**YOUR TASK**
In the entries below, find the line with "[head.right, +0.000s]" and print exactly every line from there up to and including the line with "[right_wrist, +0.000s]", with no other lines.

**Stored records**

══════════════════════════════

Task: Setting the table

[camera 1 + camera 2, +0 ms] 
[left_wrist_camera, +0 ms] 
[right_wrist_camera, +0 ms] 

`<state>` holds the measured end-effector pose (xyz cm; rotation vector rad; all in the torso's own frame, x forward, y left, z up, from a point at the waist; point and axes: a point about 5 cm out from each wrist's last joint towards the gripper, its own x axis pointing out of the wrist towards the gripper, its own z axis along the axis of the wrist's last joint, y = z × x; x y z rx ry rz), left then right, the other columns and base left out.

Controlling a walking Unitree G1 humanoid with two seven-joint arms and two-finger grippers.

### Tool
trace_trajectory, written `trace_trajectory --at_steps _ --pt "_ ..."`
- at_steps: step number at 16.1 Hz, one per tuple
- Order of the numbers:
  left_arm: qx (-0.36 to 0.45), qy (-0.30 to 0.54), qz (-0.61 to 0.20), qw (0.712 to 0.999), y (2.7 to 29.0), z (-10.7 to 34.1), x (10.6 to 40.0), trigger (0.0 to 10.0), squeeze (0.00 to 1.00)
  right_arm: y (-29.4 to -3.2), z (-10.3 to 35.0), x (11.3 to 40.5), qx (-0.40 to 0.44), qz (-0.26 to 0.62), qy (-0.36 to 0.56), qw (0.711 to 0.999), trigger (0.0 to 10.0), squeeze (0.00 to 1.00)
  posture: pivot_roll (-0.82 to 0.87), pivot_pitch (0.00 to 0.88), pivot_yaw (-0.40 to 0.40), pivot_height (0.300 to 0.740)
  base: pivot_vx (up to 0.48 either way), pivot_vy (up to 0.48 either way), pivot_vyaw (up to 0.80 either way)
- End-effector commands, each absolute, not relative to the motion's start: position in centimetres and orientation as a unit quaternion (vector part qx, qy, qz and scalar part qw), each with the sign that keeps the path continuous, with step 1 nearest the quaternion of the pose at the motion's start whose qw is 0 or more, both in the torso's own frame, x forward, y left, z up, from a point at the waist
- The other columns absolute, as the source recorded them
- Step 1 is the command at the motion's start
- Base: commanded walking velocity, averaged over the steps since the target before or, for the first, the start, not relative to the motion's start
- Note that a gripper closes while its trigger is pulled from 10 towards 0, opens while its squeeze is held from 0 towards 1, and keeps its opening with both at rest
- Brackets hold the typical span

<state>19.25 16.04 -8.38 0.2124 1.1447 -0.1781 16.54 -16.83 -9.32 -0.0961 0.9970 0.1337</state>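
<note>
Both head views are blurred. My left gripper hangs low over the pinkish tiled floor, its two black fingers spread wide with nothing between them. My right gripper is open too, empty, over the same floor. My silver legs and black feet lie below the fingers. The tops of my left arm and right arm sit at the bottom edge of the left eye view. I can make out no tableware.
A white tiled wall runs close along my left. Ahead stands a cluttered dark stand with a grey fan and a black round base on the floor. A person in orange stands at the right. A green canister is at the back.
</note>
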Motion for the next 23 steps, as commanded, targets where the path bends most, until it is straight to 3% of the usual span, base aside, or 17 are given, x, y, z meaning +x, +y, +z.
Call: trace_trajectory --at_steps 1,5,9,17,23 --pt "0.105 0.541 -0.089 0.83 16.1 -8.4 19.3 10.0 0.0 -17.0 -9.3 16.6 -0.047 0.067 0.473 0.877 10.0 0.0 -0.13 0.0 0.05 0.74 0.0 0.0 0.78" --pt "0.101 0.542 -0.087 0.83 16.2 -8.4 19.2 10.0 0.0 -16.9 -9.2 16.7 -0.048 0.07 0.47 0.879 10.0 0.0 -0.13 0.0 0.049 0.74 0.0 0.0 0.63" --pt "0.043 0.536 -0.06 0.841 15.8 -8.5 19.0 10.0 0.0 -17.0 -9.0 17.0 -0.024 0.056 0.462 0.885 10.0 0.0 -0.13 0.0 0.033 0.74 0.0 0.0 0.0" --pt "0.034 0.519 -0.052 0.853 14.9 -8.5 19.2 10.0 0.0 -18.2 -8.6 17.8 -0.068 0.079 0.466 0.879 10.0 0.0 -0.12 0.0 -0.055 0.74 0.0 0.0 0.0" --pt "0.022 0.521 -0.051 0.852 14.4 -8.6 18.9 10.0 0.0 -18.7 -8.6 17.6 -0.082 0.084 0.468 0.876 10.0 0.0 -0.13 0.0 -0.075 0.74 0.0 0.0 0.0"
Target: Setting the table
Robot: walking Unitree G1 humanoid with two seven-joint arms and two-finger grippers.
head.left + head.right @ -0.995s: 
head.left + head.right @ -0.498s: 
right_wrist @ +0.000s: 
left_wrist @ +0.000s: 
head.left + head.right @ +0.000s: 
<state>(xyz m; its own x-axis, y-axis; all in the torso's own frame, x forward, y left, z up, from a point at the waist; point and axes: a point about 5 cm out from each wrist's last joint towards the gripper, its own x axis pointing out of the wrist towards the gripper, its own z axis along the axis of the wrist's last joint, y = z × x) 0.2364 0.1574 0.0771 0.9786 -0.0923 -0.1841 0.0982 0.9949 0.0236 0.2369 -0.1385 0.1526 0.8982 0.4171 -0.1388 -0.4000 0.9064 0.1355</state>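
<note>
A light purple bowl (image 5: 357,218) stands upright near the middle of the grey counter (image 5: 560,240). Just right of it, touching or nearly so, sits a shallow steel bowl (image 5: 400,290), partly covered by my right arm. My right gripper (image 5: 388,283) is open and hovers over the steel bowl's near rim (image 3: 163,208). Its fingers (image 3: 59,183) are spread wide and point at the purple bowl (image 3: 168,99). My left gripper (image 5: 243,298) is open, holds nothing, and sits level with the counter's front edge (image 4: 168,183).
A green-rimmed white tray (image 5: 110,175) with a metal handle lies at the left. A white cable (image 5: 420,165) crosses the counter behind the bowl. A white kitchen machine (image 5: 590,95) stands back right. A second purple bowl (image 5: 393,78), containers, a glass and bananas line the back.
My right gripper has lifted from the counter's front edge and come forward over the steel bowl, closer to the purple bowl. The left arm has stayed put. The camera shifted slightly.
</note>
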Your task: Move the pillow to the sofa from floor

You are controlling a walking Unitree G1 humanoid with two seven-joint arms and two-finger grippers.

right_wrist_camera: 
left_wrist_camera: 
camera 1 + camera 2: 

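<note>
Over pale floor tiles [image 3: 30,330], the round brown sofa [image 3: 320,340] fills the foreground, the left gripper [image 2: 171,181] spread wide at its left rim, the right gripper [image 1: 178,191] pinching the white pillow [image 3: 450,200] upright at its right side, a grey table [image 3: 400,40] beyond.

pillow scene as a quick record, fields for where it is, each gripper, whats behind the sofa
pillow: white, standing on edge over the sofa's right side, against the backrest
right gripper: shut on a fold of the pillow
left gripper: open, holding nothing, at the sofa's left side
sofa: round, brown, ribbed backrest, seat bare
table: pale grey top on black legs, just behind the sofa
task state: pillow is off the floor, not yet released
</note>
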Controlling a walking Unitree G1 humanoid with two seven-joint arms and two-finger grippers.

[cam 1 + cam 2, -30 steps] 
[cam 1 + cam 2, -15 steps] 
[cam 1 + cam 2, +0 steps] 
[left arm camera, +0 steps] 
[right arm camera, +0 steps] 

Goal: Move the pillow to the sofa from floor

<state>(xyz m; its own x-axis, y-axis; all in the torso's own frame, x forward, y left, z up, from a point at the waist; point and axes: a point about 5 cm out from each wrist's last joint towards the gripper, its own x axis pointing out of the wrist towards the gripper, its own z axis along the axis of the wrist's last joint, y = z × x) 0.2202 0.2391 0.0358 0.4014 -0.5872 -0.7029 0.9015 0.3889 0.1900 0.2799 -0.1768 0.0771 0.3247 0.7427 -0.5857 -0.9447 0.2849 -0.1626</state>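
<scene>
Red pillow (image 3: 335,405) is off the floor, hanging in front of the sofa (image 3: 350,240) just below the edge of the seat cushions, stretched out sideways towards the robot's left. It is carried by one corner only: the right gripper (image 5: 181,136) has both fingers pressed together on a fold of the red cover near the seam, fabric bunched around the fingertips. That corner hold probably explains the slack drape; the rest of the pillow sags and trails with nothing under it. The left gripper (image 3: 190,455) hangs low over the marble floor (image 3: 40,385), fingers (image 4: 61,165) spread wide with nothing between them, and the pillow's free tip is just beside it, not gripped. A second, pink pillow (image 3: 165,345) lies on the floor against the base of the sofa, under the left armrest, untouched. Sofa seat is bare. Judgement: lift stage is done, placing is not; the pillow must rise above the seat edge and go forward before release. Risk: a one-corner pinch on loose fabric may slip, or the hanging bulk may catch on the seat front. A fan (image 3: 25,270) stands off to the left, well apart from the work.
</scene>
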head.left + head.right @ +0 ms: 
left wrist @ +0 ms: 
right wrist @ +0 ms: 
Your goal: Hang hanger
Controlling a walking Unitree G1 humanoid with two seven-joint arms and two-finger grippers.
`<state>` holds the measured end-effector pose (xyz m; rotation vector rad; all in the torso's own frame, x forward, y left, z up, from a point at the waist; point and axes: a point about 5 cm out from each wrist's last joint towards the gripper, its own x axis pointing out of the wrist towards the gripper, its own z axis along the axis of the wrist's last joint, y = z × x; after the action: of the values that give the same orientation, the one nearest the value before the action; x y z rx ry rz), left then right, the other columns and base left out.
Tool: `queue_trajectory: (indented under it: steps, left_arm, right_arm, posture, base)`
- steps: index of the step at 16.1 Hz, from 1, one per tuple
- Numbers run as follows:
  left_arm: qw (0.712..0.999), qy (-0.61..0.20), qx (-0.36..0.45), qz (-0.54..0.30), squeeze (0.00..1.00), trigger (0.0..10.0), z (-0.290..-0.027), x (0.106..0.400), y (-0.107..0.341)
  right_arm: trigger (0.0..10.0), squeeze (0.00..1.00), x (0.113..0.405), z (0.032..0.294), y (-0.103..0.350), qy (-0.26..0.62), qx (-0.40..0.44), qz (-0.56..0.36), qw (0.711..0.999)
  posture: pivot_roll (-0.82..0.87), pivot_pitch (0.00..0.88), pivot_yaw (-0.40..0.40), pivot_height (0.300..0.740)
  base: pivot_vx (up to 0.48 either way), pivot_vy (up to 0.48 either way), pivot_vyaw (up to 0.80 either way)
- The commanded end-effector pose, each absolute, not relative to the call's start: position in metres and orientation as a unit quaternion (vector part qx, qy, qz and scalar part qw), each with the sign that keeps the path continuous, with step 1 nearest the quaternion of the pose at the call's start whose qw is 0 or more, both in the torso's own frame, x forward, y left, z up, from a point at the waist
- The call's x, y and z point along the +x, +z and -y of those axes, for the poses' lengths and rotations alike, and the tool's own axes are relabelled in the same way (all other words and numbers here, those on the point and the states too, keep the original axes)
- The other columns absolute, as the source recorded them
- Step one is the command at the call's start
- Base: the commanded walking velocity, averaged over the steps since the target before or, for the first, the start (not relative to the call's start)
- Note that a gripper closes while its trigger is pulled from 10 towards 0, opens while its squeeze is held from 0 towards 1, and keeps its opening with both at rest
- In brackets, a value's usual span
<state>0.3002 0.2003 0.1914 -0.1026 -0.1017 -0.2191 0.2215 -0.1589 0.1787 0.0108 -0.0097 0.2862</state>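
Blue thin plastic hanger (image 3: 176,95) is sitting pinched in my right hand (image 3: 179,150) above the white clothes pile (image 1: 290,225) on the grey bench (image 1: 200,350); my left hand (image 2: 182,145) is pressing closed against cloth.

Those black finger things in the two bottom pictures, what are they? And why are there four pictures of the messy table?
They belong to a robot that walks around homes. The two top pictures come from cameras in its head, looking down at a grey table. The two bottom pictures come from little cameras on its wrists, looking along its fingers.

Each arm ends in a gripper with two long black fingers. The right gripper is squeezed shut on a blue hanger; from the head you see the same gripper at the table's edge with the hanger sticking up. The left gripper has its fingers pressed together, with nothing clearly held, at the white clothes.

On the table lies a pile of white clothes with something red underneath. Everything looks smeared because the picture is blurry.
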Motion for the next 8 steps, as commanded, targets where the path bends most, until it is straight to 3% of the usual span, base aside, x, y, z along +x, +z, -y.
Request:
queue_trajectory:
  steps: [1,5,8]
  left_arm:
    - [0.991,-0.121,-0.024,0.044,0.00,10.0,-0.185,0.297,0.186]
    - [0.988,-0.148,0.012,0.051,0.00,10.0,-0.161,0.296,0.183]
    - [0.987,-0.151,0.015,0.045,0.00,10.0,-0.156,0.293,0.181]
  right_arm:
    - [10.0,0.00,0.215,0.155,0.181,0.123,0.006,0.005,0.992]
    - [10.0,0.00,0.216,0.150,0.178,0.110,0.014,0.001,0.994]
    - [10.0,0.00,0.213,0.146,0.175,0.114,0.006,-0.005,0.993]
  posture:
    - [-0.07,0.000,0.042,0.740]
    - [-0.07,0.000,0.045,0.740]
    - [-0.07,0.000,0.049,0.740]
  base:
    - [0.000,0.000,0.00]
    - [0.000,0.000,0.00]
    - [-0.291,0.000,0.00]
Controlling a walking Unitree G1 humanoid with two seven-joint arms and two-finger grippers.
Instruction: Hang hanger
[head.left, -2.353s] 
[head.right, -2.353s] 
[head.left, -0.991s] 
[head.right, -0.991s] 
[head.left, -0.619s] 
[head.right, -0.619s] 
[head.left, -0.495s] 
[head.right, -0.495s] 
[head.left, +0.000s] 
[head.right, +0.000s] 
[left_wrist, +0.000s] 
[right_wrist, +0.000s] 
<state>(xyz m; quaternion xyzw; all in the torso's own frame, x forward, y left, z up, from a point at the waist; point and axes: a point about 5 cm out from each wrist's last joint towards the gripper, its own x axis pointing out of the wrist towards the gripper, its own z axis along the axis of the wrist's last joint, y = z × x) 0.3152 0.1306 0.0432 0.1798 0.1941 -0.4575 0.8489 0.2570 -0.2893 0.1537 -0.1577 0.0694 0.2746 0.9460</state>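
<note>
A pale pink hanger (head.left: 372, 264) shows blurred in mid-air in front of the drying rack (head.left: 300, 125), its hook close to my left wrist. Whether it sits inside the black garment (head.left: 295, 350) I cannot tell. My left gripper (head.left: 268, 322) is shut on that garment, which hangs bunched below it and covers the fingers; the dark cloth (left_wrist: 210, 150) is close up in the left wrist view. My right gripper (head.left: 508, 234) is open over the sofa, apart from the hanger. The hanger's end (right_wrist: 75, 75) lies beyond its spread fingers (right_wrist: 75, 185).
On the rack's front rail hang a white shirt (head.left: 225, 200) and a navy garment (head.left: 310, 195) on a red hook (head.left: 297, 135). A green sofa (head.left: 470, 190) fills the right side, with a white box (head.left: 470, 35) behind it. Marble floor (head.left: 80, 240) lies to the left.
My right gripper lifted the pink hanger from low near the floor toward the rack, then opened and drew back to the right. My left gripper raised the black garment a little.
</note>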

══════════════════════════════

**SOLUTION TO THIS PROBLEM**
[head.right, +0.000s] 
[left_wrist, +0.000s] 
[right_wrist, +0.000s] 

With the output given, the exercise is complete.